*Work to complete*
Please print the whole listing again, exactly as shown.

*Data provided*

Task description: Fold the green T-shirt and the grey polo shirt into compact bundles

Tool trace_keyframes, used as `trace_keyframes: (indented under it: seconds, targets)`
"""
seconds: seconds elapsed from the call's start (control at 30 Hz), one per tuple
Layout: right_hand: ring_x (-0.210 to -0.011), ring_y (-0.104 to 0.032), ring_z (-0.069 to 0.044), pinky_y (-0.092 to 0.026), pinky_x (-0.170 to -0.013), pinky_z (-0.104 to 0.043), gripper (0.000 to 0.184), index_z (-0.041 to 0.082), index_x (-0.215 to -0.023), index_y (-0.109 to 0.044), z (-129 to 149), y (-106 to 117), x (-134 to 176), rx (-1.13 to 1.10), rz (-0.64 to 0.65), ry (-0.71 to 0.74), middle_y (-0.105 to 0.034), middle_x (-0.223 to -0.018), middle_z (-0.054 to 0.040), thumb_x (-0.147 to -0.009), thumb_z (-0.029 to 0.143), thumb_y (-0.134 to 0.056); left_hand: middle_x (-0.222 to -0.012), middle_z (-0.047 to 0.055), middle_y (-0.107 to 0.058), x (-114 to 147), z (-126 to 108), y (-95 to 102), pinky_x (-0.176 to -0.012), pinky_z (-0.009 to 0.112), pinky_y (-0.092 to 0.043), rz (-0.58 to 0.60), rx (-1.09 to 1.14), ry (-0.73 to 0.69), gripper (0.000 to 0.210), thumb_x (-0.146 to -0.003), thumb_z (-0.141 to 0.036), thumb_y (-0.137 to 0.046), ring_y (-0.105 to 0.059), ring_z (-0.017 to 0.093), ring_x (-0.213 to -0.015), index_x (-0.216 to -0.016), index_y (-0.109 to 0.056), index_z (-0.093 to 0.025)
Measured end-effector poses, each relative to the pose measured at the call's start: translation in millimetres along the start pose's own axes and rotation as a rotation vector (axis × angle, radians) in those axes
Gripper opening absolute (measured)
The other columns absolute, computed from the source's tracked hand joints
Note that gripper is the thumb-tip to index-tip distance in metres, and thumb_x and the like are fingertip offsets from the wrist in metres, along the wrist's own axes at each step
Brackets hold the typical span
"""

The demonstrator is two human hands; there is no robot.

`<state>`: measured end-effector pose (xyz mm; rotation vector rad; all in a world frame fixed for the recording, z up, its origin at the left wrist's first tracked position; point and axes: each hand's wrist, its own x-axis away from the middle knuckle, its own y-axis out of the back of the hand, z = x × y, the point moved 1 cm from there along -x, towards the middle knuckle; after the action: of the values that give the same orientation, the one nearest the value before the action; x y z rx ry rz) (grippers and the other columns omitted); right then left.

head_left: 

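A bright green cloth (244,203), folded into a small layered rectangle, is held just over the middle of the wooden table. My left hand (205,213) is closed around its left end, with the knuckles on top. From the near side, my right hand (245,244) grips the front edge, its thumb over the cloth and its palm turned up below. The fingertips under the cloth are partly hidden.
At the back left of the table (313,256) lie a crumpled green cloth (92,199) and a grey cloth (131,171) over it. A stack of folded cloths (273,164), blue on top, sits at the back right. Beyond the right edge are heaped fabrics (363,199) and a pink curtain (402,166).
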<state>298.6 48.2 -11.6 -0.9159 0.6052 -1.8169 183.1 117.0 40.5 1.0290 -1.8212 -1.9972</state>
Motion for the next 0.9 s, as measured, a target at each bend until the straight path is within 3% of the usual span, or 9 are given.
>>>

*Problem solution*
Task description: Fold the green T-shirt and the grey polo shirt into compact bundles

Tool trace_keyframes, used as `trace_keyframes: (indented under it: seconds, targets)`
"""
seconds: seconds elapsed from the call's start (control at 30 Hz), one per tuple
Layout: right_hand: ring_x (-0.210 to -0.011), ring_y (-0.104 to 0.032), ring_z (-0.069 to 0.044), pinky_y (-0.092 to 0.026), pinky_x (-0.170 to -0.013), pinky_z (-0.104 to 0.043), gripper (0.000 to 0.184), index_z (-0.041 to 0.082), index_x (-0.215 to -0.023), index_y (-0.109 to 0.044), z (-129 to 149), y (-106 to 117), x (-134 to 176), rx (-1.13 to 1.10), rz (-0.64 to 0.65), ry (-0.71 to 0.74), middle_y (-0.105 to 0.034), middle_x (-0.223 to -0.018), middle_z (-0.054 to 0.040), thumb_x (-0.147 to -0.009), thumb_z (-0.029 to 0.143), thumb_y (-0.134 to 0.056); left_hand: middle_x (-0.222 to -0.012), middle_z (-0.047 to 0.055), middle_y (-0.107 to 0.058), x (-114 to 147), z (-126 to 108), y (-95 to 102), pinky_x (-0.176 to -0.012), pinky_z (-0.009 to 0.112), pinky_y (-0.092 to 0.043), rz (-0.58 to 0.60), rx (-1.09 to 1.14), ry (-0.73 to 0.69), gripper (0.000 to 0.210), thumb_x (-0.146 to -0.003), thumb_z (-0.141 to 0.036), thumb_y (-0.137 to 0.046), ring_y (-0.105 to 0.059), ring_z (-0.017 to 0.093), ring_x (-0.213 to -0.015), index_x (-0.216 to -0.016), index_y (-0.109 to 0.056), index_z (-0.093 to 0.025)
Measured end-effector poses, each relative to the pose measured at the call's start: translation in millimetres along the start pose's own axes and rotation as a rotation vector (axis × angle, radians) in those axes
Gripper opening absolute (measured)
The other columns absolute, computed from the source's tracked hand joints
Note that gripper is the thumb-tip to index-tip distance in metres, and thumb_x and the like are fingertip offsets from the wrist in metres, along the wrist's own axes at each step
Brackets hold the typical span
"""

The demonstrator is two human hands; there is no robot.

`<state>`: measured end-effector pose (xyz mm; rotation vector rad; all in a world frame fixed for the recording, z up, its origin at the left wrist's first tracked position; point and axes: each hand's wrist, its own x-axis away from the middle knuckle, its own y-axis out of the back of the hand, z = x × y, the point moved 1 cm from there along -x, towards the middle knuckle; after the action: of the values that give the same orientation, the one nearest the value before the action; x y z rx ry rz) (grippers and the other columns omitted); right then left.

head_left: 

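A bright green cloth (244,203), folded into a small layered rectangle, is held just over the middle of the wooden table. My left hand (205,213) is closed around its left end, with the knuckles on top. From the near side, my right hand (245,244) grips the front edge, its thumb over the cloth and its palm turned up below. The fingertips under the cloth are partly hidden.
At the back left of the table (313,256) lie a crumpled green cloth (92,199) and a grey cloth (131,171) over it. A stack of folded cloths (273,164), blue on top, sits at the back right. Beyond the right edge are heaped fabrics (363,199) and a pink curtain (402,166).
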<state>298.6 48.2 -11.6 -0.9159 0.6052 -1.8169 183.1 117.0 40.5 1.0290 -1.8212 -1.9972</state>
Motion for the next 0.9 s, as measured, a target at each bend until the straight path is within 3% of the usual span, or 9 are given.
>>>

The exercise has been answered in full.